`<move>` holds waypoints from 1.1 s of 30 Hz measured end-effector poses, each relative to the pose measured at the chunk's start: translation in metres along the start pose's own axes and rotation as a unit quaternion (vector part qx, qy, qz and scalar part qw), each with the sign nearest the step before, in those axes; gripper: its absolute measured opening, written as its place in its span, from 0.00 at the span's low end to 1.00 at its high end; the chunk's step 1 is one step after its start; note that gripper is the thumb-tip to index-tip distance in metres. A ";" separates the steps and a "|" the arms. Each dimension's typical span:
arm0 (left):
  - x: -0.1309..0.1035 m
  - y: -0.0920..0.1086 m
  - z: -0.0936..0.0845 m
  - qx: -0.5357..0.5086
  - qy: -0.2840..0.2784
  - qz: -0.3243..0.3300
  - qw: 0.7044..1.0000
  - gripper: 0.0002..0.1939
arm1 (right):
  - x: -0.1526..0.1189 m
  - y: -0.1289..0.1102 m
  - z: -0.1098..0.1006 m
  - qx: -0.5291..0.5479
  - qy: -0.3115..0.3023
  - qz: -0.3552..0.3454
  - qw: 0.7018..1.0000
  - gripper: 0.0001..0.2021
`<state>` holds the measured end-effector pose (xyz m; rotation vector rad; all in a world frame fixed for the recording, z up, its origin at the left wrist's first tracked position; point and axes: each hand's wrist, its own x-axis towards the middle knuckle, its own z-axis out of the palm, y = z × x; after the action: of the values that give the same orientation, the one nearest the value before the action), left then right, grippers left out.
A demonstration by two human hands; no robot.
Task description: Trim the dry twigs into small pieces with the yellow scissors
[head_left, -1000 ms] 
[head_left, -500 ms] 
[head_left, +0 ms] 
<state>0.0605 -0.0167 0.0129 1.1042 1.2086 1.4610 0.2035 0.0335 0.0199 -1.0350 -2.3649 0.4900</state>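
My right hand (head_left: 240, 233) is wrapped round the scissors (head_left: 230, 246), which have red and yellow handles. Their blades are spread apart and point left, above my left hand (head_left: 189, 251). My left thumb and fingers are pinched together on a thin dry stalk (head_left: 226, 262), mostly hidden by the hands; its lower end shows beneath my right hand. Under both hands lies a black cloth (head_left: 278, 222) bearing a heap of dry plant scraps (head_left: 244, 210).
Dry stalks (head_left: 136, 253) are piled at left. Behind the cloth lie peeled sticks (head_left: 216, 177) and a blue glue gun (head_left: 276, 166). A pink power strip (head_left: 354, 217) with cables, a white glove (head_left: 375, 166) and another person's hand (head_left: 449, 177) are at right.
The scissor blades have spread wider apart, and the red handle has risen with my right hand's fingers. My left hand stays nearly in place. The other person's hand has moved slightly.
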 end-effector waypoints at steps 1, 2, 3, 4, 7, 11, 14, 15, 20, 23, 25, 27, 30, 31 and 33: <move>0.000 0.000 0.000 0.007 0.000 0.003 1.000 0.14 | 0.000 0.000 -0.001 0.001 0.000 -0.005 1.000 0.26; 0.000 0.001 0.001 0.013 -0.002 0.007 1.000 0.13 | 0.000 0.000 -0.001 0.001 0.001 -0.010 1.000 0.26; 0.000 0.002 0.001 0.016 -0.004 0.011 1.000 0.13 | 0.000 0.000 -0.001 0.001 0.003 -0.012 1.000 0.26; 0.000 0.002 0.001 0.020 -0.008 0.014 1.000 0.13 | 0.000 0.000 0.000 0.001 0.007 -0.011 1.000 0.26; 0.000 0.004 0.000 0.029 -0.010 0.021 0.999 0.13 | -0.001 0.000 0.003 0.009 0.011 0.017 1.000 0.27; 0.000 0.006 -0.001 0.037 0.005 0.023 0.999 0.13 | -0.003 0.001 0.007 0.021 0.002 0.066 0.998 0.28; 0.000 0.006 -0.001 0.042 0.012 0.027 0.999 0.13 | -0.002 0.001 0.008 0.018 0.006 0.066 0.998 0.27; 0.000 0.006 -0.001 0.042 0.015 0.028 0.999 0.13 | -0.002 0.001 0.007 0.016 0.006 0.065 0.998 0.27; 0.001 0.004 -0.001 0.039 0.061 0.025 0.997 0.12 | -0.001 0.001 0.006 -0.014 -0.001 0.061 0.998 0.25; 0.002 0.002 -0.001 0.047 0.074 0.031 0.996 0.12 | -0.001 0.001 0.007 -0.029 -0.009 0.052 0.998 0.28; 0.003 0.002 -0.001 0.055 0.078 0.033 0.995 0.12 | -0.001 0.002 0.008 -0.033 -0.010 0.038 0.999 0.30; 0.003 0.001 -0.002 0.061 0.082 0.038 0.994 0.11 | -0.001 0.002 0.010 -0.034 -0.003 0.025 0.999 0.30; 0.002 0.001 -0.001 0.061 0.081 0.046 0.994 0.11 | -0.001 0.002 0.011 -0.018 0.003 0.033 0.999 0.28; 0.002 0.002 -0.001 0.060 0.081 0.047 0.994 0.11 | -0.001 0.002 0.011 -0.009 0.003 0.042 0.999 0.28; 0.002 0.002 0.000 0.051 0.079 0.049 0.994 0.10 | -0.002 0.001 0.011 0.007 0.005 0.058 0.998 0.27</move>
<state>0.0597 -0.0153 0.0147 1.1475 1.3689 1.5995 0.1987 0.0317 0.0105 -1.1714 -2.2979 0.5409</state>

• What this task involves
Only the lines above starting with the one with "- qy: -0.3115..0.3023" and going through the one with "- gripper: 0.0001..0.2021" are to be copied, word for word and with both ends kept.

• Exercise response
  - qy: -0.3115..0.3023
  - qz: -0.3552..0.3454
  - qw: 0.7018..1.0000
  - gripper: 0.0001..0.2021

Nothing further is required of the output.